Suddenly the sweat was breaking out on her forehead, pricking in her armpits as she tried to raise herself up. When she lifted her head from the pillow the ceiling dipped towards her, and Kit’s face blurred out of focus. Her
heart began to beat wildly as memory flooded back. The telegram, the pain in her chest, the rain and her hair straggling dripping over her face, the feel of the slimy wet cobblestones against her face. A woman at a door with children clutching at her skirts. The telegram, and old Mrs Carmichael pointing at her with a bony accusing finger. Shouting at her to go away when all she had wanted was to sit down and close her eyes.
‘Last night,’ she gasped. ‘I came looking for you . . . oh, Kit.’
She was held safely in his arms, held up against his shoulder, and he was all warmth and softness, and somehow it was as if she was back in the kitchen at the Schoolhouse, held in the cushiony comfort of her mother’s arms. Having her hair stroked back from her face, and being promised that there was nothing to be afraid of.
‘There’s nothing to be frightened of, Maggie, love,’ Kit said. ‘My mother isn’t here. She has gone away. To a special kind of hospital.’

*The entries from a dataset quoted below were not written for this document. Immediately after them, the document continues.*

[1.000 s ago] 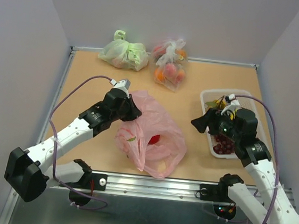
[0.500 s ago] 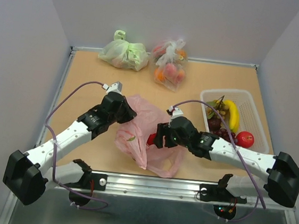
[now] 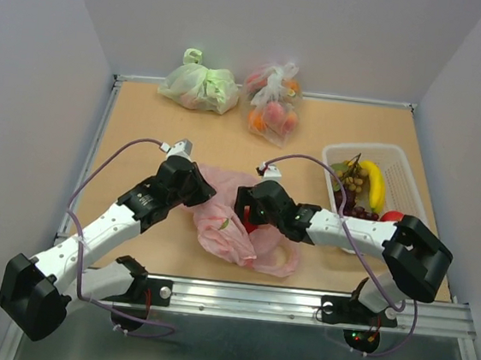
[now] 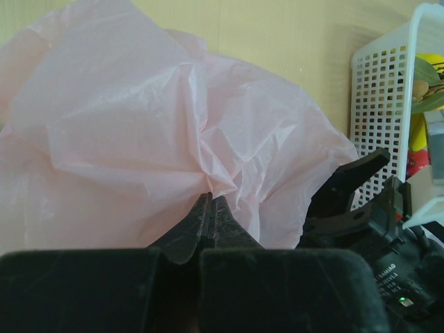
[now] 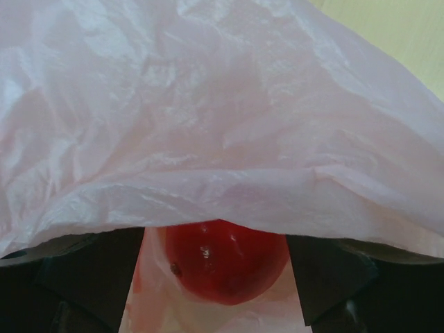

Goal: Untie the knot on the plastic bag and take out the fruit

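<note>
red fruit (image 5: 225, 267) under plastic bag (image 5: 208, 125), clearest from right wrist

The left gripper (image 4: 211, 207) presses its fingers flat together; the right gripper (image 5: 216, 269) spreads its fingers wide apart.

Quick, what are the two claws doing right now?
Left gripper: shut, pinching the plastic bag.
Right gripper: open, straddling a red fruit.

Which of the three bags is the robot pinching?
The pink bag, the big one in front. The left pincer is shut on its crumpled plastic, while the green bag and the clear bag sit untouched at the back.
</note>
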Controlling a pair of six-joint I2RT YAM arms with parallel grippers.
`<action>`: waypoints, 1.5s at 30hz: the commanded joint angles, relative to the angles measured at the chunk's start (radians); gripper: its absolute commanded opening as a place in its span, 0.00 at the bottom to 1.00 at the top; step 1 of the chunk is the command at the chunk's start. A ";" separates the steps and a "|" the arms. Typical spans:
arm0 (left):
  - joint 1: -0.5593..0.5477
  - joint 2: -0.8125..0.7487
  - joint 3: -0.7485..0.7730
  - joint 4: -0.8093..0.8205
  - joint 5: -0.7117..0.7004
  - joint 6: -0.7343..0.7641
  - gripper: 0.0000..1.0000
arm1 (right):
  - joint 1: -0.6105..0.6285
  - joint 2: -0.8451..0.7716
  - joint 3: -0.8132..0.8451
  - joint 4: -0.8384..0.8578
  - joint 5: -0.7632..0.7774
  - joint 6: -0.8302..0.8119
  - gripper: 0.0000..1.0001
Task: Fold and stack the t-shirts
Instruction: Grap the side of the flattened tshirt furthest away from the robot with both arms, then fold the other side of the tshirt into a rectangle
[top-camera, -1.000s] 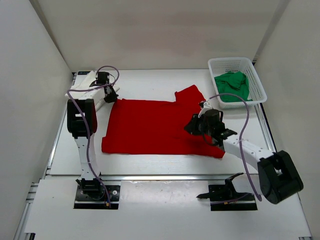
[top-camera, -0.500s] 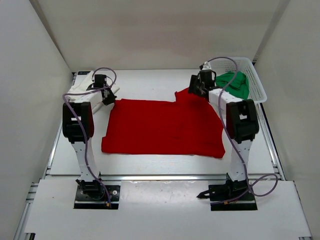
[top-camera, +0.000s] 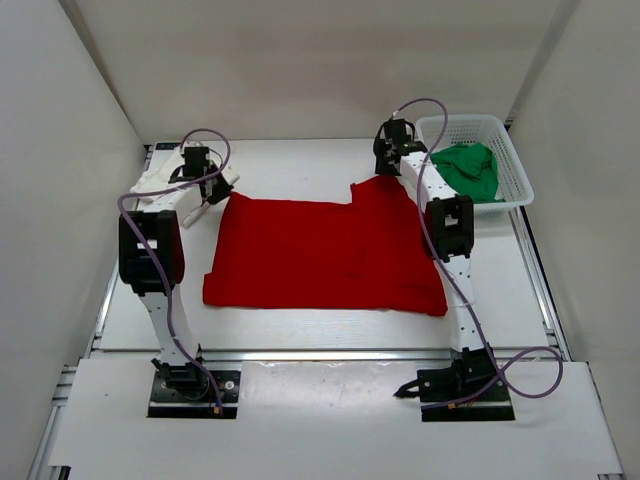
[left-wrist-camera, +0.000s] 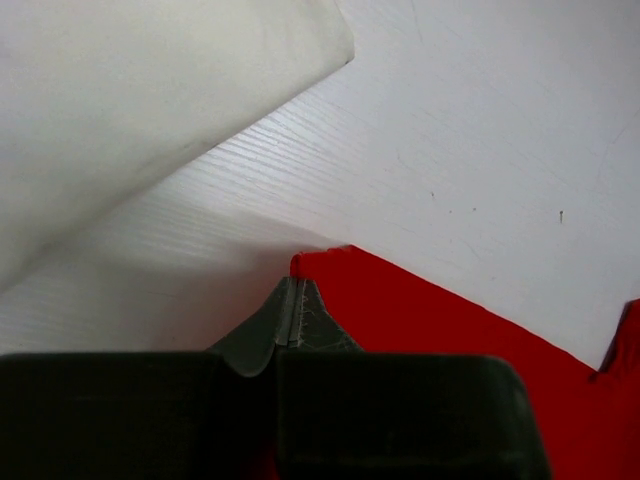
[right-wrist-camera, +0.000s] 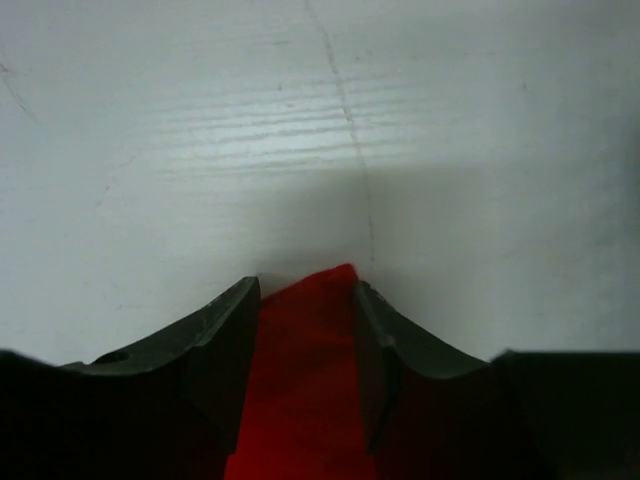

‘She’s fallen asleep again,’ he said, and laid her gently back on the pillows. ‘She’ll sleep herself right,’ he added, then as Clara nodded, putting a finger to her lips, and picking up the empty basket, he followed her through into the parlour, and ever polite, stepped in front of her, and opened the door on to the street.
‘Thank you for the broth, Mrs Preston. I know I don’t need to ask you again not to repeat what you know about what my mother did.’ He pulled the lapels of his jacket together, and it was a gesture that said plainly, ‘I forbid you to gossip about what happened. You did enough damage with your clacking tongue before.’
‘As if I would talk,’ Clara said insincerely. ‘Things is bad enough as it is.’
She walked flat-footed down the street, going over in her mind the things she had to tell her mother. It was a right to do an’ all. The Chapel lot would have something to say when they found out that Maggie Craig was stopping at Kit’s house, just the two of them. And with his mother screaming and tearing her hair out in a padded cell. It was a real caper, it was ’n all. . . .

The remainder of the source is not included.